Last week, I talked about the intensity of emotion to establish a framework of when feelings can be helpful and unhelpful.

This week I want to talk more about the unhelpful part of intense emotions: flooding.

It’s true that being with your feelings and developing the skills to tolerate them is essential. Absolutely. And, there is such a thing as over-doing it. Yes. Too much of a good thing actually is too much.

Being overwhelmed with your feelings (a 6 in intensity or above) is called flooding.

In the mental health world, we mostly use the word “flooding” when we are talking about dealing with trauma. But, in fact, it applies in general.

Emotional flooding usually happens in a few different instances:

  1. When you are more prone to experience intense emotion in general (i.e. a highly sensitive person or someone who is very in touch with their emotions)
  2. When you are NOT prone to be in touch with your emotions very much and then a huge backlog of emotion comes through (normally this is an eruption of anger)
  3. When something really intense has happened for you (a loss, a traumatic event or they are triggered)

Emotional flooding is not good for anyone.

This is the opposite end of the spectrum from being numb. But it happens. It’s kind of hard to miss when it is happening because your emotions pretty much become the center of your world.
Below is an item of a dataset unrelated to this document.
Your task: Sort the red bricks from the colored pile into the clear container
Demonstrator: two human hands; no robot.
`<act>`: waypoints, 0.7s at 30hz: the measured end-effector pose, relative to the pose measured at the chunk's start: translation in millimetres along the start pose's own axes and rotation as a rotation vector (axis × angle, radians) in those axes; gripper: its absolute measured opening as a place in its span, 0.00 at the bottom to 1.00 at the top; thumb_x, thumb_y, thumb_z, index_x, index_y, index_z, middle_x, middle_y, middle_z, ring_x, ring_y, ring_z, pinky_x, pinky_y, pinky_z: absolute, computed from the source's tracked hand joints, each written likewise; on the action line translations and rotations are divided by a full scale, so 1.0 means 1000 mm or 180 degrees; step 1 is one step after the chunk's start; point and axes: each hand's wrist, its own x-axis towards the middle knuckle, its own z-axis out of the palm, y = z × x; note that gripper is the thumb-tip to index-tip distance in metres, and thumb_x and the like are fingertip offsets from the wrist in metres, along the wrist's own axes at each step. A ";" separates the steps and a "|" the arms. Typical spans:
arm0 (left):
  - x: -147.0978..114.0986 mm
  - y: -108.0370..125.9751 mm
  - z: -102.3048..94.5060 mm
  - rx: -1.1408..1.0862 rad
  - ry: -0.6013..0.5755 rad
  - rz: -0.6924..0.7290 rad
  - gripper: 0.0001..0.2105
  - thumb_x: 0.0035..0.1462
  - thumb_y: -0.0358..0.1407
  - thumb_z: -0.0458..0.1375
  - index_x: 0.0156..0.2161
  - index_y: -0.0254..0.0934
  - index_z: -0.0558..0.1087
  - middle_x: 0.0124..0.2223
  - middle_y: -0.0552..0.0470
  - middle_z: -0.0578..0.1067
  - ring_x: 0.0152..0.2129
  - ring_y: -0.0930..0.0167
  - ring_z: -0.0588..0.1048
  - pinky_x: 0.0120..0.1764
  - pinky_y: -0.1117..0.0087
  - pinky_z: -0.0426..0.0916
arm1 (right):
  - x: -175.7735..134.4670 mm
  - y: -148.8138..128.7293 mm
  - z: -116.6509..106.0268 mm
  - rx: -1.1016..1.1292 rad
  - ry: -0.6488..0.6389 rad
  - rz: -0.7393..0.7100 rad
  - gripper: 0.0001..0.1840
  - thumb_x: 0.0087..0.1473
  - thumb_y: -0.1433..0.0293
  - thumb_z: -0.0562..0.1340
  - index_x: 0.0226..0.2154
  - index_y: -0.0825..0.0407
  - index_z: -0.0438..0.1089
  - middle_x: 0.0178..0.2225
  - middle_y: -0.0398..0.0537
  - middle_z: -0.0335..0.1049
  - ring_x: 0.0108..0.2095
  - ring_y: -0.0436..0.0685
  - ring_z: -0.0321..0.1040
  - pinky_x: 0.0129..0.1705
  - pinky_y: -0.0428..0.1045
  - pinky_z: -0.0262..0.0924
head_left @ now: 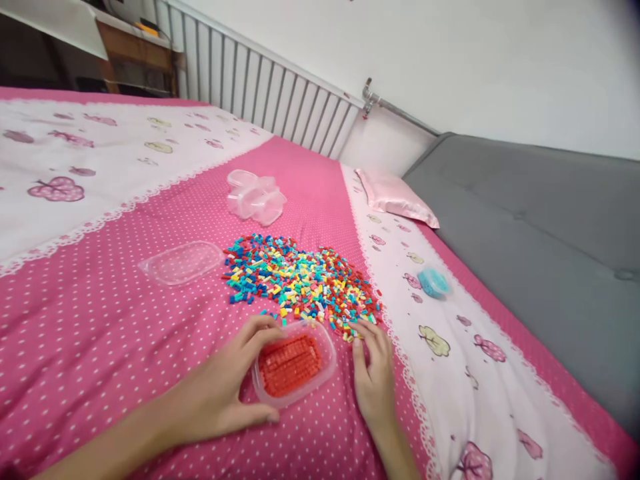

It is hard to focus on anything else.

While being with your emotions is very important, it is only necessary to be with them long enough for two things to happen:

  1. The emotion can deliver its message to you
  2. For your body to metabolize the emotion (that means the emotion gets to process through your body until it is complete)

Let’s talk about this in terms of flooding.

  • For an emotion to deliver its message to you, you have to be capable of insight.

I know that might sound rude. You might think “I’m not a child, I have insight”. But, really, when you are flooded with emotion, you don’t have insight. Even the Dali Lama doesn’t at that time. That’s because your ability for insight is in the Prefrontal Cortex. When you are flooded, the Limbic System is activated, which is more responsible for emotions and survival. So, you have to be able to back away from the emotion a little to get the message that wants to be delivered.

  • Even if you logically understand, your body still may need time to metabolize the emotion.

The cells of your body do not have logic, they just respond to the emotion and chemicals going through the body. If you can give your body a break from emotional flooding, it will be able to metabolize the emotion in chunks, not be overwhelmed. When your body is repeatedly overwhelmed, it is going to want to go into protection mode. That is where you are going to find yourself dealing with resistance more often. Resistance is suffering. Let’s try to do less suffering. Emotions are hard enough!

So, the idea is that you need skills to back away from the emotion if you are being flooded or (even better) if you are approaching that state.

That means you need distraction! Fortunately or unfortunately, we live in a society where there are distraction tools available in abundance.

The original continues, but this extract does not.